Слова просил кто-то из продовольственников, но ничего не было удивительного в том, что деловой порядок дня был тут же сбит требованиями солдат предоставить им слово для докладов. Требование было поддержано с энтузиазмом. И сцена этих докладов была достойна энтузиазма.
Встав на табуретку, с винтовкой в руках, волнуясь и запинаясь, напрягая все силы, чтобы связно сказать несколько порученных фраз, с мыслями, направленными на самый процесс своего рассказа, в непривычной, полуфантастической обстановке, не думая, а быть может, не сознавая всего значения сообщаемых фактов, простым корявым языком, бесконечно усиливая впечатление отсутствием всяких подчеркиваний, один за другим рассказывали солдатские делегаты о том, что происходило в их частях.

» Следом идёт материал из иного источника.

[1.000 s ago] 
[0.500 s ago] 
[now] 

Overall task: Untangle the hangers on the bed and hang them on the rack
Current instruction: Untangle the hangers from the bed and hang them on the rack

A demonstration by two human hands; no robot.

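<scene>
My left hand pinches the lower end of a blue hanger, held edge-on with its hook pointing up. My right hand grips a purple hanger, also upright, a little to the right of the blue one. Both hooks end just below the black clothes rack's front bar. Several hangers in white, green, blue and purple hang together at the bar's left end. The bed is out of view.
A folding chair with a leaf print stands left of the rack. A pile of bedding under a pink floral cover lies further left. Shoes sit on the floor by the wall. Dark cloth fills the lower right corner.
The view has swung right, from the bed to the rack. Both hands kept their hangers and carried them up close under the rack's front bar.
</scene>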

Рассказы были примитивны и почти дословно повторяли один другой. Зал слушал, как дети слушают чудесную, дух захватывающую и наизусть известную сказку, затаив дыхание, с вытянутыми шеями и невидящими глазами.
— Мы от Волынского… Павловского… Литовского… Кексгольмского… Саперного… Егерского… Финляндского… Гренадерского…
Имя каждого из славных полков, положивших начало революции, встречалось бурей оваций. Но не меньше волнения вызывало и название новых частей, вновь вливающихся в народно-революционную армию и несущих ей победу.
— Мы собрались… Нам велели сказать… Офицеры скрылись… Чтобы в Совет рабочих депутатов… велели сказать, что не хотим больше служить против народа, присоединяемся к братьям-рабочим, заодно, чтобы защищать народное дело… Положим за это жизнь. Общее наше собрание велело приветствовать… Да здравствует революция! — уже совсем упавшим голосом добавлял делегат под гром, гул и трепет собрания.
Страшные винтовки, ненавистные шинели, странные слова!.. Теоретически это уже известно, известно, известно с утра. Но на практике не поняты, не сознаны, не переварены события, где все «поставлено на голову»…
Было тут же предложено и принято при бурных аплодисментах слить воедино революционную армию и пролетариат столицы, создать единую организацию, называться отныне Советом рабочих и солдатских депутатов… Но многих и многих полков еще не было с нами. Были ли там колебание, или сознательный нейтралитет, или готовность к бою против «внутреннего врага»?